Information ->
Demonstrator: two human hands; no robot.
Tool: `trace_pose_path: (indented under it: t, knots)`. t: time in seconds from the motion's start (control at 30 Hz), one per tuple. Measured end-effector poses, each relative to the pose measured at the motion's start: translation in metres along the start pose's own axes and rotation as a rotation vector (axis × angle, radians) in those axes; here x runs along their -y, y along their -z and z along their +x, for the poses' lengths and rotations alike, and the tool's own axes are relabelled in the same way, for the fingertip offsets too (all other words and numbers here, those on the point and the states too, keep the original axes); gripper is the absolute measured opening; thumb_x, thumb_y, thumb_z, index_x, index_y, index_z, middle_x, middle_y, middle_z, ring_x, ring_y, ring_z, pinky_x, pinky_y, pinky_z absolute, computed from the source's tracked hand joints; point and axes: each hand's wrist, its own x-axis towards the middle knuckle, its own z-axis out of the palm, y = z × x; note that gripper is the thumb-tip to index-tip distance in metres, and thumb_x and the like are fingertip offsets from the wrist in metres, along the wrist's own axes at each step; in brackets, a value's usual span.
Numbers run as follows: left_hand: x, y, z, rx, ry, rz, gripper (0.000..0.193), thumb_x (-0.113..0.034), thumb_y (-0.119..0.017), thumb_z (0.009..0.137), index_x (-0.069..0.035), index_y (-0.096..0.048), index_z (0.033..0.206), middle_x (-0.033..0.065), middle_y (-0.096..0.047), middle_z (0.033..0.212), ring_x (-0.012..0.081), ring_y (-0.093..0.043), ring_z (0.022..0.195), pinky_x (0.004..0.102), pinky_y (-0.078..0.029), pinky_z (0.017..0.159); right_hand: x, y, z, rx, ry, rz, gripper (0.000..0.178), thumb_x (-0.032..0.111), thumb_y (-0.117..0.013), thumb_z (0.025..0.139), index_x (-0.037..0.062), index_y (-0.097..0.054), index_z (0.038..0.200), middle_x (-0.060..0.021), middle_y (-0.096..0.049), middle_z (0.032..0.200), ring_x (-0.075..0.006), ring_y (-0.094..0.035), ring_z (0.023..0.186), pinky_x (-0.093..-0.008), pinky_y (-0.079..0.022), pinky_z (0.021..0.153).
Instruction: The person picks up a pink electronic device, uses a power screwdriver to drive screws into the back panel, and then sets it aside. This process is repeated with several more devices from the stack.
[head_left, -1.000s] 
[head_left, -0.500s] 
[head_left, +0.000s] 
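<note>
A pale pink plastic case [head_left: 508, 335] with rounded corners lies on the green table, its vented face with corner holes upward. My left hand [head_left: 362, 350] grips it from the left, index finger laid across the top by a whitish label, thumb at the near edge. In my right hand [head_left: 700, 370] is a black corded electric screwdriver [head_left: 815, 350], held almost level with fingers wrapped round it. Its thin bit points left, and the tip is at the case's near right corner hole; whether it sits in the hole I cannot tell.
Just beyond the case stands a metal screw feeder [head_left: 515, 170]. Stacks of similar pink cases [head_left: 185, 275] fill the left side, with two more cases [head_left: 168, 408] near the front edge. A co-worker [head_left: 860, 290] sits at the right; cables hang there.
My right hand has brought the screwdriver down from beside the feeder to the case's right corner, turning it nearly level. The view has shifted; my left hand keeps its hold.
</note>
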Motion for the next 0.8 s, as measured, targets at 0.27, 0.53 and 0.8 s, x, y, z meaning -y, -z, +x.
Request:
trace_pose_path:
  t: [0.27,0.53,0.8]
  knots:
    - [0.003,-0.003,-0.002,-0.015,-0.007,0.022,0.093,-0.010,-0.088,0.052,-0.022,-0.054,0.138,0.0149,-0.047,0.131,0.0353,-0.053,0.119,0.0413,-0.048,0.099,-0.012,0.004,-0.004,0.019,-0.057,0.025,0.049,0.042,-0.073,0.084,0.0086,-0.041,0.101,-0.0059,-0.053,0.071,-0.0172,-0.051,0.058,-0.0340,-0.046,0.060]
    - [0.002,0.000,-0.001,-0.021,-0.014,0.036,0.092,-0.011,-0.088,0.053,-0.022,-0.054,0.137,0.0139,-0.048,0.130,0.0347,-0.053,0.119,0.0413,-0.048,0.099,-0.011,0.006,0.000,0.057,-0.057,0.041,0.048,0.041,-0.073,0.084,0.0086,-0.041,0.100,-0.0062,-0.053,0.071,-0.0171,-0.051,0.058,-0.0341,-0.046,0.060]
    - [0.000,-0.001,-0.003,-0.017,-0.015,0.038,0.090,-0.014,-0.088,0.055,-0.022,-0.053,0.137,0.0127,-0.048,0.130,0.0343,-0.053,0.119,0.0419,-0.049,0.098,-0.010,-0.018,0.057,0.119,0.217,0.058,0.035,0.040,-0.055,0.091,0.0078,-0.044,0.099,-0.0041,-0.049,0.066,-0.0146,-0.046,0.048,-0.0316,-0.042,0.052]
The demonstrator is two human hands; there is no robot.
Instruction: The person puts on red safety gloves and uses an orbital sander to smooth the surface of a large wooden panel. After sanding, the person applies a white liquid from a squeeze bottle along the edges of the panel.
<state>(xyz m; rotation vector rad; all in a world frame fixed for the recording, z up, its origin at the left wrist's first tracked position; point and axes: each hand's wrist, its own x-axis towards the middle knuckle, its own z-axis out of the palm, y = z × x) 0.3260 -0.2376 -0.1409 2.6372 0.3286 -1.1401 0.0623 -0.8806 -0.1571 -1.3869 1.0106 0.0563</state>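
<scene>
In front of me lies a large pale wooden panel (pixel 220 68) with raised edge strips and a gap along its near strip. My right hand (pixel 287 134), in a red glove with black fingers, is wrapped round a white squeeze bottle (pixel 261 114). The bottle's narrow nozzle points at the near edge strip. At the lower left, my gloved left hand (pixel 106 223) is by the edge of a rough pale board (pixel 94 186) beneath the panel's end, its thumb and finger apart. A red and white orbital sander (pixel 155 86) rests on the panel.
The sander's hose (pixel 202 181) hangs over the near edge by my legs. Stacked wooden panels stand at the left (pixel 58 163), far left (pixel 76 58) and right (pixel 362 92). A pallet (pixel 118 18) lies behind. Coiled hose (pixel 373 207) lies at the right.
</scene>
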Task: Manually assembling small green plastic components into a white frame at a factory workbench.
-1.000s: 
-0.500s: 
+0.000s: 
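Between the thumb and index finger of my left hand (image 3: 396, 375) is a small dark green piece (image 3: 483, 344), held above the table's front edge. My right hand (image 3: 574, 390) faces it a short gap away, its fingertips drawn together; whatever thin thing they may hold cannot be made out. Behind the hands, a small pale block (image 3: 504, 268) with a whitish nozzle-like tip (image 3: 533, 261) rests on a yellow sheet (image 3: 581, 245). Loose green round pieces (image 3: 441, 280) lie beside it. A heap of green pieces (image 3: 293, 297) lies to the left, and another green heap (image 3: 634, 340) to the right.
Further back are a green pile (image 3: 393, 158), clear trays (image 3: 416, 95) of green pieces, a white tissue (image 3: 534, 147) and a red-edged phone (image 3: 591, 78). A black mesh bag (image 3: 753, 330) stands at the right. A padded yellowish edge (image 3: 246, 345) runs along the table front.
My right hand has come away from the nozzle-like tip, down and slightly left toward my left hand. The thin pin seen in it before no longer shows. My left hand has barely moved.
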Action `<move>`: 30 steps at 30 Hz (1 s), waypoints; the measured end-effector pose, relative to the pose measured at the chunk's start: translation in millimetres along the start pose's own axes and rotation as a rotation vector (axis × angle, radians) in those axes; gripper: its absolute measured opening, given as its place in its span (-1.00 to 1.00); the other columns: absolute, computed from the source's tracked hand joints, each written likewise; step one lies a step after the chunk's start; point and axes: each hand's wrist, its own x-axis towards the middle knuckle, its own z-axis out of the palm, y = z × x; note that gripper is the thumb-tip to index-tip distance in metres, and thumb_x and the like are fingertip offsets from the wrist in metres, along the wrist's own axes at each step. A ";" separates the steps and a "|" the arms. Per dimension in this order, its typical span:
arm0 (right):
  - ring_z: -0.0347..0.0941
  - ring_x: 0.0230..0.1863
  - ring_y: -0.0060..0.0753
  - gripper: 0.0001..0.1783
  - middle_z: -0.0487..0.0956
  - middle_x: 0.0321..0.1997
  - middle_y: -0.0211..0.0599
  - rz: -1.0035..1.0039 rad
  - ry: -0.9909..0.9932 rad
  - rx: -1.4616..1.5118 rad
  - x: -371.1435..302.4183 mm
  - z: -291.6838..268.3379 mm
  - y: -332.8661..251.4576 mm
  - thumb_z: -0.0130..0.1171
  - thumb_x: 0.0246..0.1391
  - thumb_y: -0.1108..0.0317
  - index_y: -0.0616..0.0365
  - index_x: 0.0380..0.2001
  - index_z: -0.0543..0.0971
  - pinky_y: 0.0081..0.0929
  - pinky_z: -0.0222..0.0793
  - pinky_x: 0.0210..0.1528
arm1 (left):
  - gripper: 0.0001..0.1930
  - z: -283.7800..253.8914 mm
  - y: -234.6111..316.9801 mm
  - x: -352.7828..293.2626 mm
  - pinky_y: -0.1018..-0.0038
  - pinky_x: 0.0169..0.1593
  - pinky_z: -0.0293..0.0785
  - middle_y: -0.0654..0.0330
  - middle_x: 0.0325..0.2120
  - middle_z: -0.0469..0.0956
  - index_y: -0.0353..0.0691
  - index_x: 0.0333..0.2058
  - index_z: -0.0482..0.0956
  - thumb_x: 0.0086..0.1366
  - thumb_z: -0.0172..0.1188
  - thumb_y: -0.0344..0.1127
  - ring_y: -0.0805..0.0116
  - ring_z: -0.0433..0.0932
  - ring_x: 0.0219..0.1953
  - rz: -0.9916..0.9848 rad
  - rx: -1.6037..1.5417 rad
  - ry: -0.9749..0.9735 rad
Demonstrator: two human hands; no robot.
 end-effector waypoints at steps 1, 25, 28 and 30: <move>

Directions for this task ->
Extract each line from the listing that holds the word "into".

Answer section ->
Instruction: The person picks up a pink electronic device, uses a power screwdriver to drive screws into the back panel, and then sets it aside. This process is repeated with several more devices from the stack.
Task: Manually assembling small green plastic components into a white frame at a factory workbench.

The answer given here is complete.